When I let go of the idea that the way forward was to sit still, I suddenly began producing more creative work in a year than I had done in the previous ten. None of these individual pieces are even close to perfect. Many of them have glaring deficiencies that I recognized almost immediately during this process. But each subsequent piece improves my ability, hones my craft, arms me with additional tools, and bolsters my confidence. It also gives me the subconscious mastery that all true craftsmen are seeking to attain. At some point, no amount of formulas, editing rubrics, story paths, character bibles, world building outlines, or whatever can truly replace the creative power of writing something you genuinely feel and allowing the artistic muscle memory of tens or even hundreds of repetitions to guide your mind and fingertips.

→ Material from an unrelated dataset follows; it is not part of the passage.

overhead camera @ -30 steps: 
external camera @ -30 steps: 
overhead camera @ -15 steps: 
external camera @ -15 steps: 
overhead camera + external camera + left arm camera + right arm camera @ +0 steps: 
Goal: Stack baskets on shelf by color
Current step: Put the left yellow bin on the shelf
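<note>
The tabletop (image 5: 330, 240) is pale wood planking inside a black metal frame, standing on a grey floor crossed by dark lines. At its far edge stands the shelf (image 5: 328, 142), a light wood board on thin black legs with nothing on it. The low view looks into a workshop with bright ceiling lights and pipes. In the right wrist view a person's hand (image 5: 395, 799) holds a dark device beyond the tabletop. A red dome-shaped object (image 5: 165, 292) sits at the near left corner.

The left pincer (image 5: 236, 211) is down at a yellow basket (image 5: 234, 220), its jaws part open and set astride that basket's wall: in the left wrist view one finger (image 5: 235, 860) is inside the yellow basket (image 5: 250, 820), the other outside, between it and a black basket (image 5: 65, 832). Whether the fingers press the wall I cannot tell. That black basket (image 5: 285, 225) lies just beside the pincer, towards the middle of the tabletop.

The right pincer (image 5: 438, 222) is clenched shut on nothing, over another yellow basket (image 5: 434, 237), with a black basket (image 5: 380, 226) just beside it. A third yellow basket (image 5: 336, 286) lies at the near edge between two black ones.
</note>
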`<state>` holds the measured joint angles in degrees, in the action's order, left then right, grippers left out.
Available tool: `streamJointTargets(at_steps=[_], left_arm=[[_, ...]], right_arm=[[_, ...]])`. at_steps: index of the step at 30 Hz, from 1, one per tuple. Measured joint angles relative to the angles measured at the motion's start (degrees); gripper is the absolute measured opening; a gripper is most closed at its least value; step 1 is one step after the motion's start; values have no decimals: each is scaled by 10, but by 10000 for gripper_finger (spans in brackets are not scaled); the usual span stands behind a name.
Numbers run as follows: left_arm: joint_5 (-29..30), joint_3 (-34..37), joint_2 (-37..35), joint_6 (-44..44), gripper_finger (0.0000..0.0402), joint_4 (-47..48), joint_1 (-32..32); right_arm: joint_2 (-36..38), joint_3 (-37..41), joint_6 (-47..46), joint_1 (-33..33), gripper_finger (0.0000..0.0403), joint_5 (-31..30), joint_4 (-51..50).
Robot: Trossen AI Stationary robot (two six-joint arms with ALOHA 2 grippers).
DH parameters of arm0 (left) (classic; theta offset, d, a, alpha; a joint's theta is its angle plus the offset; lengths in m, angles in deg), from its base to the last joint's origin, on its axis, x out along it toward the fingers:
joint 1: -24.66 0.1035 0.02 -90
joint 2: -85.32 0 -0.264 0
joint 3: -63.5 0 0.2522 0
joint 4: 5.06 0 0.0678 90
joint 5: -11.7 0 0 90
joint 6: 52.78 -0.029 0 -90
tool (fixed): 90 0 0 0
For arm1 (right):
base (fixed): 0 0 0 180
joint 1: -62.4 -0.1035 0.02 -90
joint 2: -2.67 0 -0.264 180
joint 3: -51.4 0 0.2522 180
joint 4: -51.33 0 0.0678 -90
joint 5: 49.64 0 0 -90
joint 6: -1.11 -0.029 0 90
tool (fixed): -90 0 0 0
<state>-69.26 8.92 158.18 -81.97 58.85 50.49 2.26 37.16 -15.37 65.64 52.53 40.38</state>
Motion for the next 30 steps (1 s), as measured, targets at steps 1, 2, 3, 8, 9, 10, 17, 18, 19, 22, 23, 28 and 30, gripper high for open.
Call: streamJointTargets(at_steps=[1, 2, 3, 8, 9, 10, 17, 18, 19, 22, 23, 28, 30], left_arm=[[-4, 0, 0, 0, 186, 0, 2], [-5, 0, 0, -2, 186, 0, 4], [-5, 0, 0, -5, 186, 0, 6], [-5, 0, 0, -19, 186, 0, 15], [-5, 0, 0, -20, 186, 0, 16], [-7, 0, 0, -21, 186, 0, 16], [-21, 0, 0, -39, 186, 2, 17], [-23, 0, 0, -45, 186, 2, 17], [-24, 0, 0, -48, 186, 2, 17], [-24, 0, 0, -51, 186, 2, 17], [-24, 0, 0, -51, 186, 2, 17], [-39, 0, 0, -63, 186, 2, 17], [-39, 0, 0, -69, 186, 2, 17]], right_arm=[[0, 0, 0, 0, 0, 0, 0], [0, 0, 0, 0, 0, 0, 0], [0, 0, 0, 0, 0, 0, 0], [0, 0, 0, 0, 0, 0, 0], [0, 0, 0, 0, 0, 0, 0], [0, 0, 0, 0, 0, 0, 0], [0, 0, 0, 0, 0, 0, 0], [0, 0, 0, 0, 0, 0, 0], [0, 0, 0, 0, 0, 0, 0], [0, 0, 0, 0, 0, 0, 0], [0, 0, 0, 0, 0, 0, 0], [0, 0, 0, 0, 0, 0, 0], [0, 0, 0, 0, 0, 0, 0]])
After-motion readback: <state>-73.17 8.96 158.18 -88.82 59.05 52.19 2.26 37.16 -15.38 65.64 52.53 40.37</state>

If you're skeptical as you read this, do me a favor. Pick the shortest attainable format of your chosen craft. Not albums, not novels, not fully realized paintings or detailed sculptures. Set yourself a deadline that you feel is too fast and then create ten finished pieces; ten short stories, or ten sketches, or ten songs, in one draft each. If you can't find one piece out of those ten that truly surprises you with its cohesiveness, its quality, that goes past anything you’ve done before, then you have my sincere apology and permission to go on refining each piece until you feel it's ready. But if you haven't tried the experiment before, how do you know?
Full speed ahead.
This short essay was dictated in fifteen minutes using Vienna Scribe. The piece was then edited for spelling and grammar, and a sentence or two added or removed to ensure proper flow of thought. We attempt to practice what we preach.
A) Beautiful
B) I still can barely believe you wrote this with dictation. You are the only person I know who speaks like he writes. "Write like you talk" is horrible advice for everyone but you apparently.
Full speed ahead, indeed
I've been sort of slowing down lately, more concerned with editing what I have instead of writing something new, so this article is a much needed slap in the face for me.
For real, I might take up your challenge.